The blood–brain barrier (BBB), a selective physical and chemical barrier that insulates the nervous system from the body fluid, is crucial for maintaining a stable ionic environment and ensuring appropriate firing of neurons. Two studies, published in Cell, show that moody, a gene that encodes a newly identified G-protein-coupled receptor (GPCR), is necessary for the formation and maintenance of the fly BBB.

In a reverse genetic screen for factors with glial expression and function, Schwabe and colleagues identified two GPCRs, Moody and Tre1, as well as a regulator of G-protein signalling, Loco. Moody, Loco and the G-protein subunits Gαi and Gαo are expressed in the surface glia — the thin layer of epithelial cells that constitutes the fly BBB. Loco colocalizes with Moody at the plasma membrane, and physically interacts with Gαi and Gαo, which indicates that the four proteins are part of a common signalling pathway. When the expression of any of these factors is abolished in fly embryos using RNA interference, the BBB development is significantly compromised. In the case of moody, complete loss of function results in embryonic lethality due to defective insulation of the nervous system.

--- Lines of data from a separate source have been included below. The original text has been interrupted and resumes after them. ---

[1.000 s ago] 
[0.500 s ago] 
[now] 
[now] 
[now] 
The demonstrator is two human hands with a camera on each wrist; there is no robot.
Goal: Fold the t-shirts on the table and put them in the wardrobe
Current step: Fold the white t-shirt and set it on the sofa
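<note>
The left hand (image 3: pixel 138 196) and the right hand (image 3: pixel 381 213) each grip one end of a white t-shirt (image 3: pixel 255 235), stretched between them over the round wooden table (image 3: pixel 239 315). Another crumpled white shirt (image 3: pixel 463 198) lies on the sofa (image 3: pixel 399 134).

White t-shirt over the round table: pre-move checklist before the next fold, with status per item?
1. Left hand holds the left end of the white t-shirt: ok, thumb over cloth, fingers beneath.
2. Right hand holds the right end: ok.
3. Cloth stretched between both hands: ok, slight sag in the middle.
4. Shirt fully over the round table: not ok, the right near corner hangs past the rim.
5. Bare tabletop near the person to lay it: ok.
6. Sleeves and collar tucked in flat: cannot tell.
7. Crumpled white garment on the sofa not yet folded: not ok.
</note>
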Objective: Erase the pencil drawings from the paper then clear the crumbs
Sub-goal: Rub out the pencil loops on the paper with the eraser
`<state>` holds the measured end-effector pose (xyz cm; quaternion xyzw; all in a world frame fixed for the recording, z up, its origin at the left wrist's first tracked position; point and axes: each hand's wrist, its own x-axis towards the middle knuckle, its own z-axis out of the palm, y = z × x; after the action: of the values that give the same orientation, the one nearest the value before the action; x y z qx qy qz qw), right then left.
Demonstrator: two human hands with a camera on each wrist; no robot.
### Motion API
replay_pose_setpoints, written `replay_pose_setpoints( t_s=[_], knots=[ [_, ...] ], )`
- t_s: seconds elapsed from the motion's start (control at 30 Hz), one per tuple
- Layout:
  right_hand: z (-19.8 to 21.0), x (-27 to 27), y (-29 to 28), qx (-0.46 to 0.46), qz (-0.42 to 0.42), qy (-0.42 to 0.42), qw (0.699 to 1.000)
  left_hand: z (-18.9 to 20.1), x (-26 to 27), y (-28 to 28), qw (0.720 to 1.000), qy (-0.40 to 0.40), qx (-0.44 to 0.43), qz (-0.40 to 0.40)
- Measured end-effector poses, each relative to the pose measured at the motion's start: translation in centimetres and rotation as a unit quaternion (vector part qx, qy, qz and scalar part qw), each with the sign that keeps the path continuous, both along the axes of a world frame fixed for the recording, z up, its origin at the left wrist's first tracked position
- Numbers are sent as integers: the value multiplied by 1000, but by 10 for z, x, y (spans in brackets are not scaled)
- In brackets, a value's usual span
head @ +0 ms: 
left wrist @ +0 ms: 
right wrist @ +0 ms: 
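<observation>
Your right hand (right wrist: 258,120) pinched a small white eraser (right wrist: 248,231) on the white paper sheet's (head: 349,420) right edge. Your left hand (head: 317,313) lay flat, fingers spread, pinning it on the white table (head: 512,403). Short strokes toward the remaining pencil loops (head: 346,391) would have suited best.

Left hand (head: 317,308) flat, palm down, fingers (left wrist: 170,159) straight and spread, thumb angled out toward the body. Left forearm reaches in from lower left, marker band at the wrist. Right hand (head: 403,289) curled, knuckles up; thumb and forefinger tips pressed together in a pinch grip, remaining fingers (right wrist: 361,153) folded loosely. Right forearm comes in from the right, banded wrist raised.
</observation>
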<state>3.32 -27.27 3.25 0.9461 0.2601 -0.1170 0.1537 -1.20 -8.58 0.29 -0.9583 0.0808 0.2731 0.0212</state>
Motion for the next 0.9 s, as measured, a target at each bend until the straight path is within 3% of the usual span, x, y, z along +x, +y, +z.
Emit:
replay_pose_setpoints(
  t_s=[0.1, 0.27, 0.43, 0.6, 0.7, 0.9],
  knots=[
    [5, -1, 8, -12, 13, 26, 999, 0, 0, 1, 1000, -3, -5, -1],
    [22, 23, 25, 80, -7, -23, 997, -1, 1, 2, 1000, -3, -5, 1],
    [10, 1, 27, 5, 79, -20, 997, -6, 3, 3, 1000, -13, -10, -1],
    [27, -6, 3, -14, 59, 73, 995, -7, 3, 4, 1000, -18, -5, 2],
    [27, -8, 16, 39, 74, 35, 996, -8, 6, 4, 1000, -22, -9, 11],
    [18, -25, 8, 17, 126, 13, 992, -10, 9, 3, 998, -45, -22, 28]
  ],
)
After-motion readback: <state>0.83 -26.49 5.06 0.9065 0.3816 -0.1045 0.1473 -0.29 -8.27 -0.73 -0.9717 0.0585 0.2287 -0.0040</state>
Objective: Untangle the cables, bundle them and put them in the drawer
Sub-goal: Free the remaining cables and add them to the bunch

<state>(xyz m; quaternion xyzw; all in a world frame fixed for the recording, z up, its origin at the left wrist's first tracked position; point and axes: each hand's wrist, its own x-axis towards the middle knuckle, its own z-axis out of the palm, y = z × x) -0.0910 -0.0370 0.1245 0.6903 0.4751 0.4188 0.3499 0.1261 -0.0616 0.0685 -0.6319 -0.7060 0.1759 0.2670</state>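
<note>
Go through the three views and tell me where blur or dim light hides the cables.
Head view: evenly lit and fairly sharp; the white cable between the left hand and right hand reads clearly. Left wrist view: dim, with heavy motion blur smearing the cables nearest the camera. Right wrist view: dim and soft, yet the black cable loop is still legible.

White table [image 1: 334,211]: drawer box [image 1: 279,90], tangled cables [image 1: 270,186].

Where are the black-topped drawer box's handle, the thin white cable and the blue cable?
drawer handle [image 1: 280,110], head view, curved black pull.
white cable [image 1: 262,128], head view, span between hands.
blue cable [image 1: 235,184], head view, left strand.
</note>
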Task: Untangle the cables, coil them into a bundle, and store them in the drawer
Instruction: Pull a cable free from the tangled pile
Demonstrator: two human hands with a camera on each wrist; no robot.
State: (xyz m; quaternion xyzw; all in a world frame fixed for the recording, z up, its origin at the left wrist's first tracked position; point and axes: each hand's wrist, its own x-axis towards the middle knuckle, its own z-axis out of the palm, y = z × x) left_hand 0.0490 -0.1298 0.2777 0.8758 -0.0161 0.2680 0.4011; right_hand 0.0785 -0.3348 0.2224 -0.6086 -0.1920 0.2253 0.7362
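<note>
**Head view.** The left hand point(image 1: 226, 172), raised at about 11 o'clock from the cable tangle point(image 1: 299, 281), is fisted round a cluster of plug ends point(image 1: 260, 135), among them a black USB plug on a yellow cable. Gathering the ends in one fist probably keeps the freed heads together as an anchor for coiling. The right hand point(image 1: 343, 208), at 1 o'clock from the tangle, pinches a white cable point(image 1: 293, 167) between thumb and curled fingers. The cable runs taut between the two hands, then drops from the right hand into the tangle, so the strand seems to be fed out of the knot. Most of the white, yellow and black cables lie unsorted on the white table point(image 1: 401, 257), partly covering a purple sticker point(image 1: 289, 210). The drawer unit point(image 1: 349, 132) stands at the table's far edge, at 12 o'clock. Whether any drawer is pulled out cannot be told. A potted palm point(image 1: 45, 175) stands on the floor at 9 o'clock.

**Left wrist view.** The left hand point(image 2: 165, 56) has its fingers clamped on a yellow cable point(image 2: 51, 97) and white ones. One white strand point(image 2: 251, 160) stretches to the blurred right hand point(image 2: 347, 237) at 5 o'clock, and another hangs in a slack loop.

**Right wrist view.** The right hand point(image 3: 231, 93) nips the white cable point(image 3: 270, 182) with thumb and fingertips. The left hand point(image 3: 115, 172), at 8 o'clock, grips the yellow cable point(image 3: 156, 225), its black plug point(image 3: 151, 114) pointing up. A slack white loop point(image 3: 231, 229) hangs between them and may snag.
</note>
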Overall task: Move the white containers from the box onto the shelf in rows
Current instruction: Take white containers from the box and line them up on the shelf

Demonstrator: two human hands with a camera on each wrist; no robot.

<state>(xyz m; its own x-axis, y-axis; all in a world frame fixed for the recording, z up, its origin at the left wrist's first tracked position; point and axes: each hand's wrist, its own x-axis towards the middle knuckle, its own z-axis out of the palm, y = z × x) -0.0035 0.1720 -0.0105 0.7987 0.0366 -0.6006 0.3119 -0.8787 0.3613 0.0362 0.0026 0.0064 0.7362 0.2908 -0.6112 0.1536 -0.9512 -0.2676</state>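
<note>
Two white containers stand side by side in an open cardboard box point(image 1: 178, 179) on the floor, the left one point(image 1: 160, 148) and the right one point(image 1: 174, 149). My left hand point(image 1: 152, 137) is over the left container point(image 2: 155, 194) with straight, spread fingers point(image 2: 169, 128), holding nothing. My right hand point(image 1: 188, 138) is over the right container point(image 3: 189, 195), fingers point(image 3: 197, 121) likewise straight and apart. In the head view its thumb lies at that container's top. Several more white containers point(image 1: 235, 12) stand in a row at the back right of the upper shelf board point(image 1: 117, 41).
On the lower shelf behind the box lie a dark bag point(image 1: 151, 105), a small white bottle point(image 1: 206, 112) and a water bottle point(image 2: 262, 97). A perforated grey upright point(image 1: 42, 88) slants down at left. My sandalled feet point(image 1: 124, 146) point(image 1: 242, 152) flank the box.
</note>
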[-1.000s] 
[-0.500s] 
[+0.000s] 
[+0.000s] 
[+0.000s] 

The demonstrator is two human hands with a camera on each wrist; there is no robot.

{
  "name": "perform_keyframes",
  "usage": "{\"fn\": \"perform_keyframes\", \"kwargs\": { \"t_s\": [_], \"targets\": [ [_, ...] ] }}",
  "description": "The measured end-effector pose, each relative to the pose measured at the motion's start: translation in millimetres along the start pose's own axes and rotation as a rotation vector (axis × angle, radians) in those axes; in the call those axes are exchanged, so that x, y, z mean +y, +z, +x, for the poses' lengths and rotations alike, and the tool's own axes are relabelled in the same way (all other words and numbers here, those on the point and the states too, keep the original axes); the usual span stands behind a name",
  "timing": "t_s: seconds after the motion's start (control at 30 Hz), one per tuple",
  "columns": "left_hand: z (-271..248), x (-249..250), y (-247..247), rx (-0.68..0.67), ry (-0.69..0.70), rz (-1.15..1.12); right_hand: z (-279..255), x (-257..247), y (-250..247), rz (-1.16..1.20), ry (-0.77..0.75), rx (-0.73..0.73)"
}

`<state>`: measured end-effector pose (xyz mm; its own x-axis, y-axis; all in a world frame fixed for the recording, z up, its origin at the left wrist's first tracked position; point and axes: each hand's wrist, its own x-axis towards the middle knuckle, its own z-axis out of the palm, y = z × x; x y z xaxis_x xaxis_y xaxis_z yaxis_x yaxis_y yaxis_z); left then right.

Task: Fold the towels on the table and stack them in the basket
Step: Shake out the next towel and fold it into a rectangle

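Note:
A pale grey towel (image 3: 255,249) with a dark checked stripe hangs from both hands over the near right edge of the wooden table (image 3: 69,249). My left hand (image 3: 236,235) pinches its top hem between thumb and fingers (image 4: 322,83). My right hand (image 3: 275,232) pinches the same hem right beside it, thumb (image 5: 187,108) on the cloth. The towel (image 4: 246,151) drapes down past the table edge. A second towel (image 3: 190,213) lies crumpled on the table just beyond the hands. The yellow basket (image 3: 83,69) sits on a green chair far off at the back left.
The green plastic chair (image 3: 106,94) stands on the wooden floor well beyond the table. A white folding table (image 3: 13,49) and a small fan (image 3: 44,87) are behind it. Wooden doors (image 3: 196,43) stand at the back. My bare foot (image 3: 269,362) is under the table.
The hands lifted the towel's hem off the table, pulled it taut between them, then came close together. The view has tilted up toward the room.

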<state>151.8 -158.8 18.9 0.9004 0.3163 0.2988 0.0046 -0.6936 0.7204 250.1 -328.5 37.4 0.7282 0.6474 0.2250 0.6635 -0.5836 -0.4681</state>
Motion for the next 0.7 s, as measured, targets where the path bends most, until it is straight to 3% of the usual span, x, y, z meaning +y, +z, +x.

In the second study, Bainton and colleagues identified moody in a genetic screen for mutants with altered cocaine sensitivity. moody encodes two proteins, Moody-α and -β, which differ in their long carboxy-terminal domains. Both forms of Moody are expressed in the surface glia and at regions of cell–cell contact. When the expression of moody is transiently inhibited in adult flies, the BBB is disrupted in a reversible manner, which indicates that Moody is continuously required to insulate the nervous system. Interestingly, the role of Moody in drug sensitivity can be dissociated from its role in nervous system insulation, whereas either Moody-α or -β is sufficient for BBB formation, both protein forms are necessary for flies to show normal cocaine sensitivity.

As GPCRs and other newly identified molecules are important for the BBB in both flies and mammals, studies of the fly BBB could provide important insights into how the mammalian BBB is formed and regulated, and how this might lead to changes in drug sensitivities and other complex behaviours.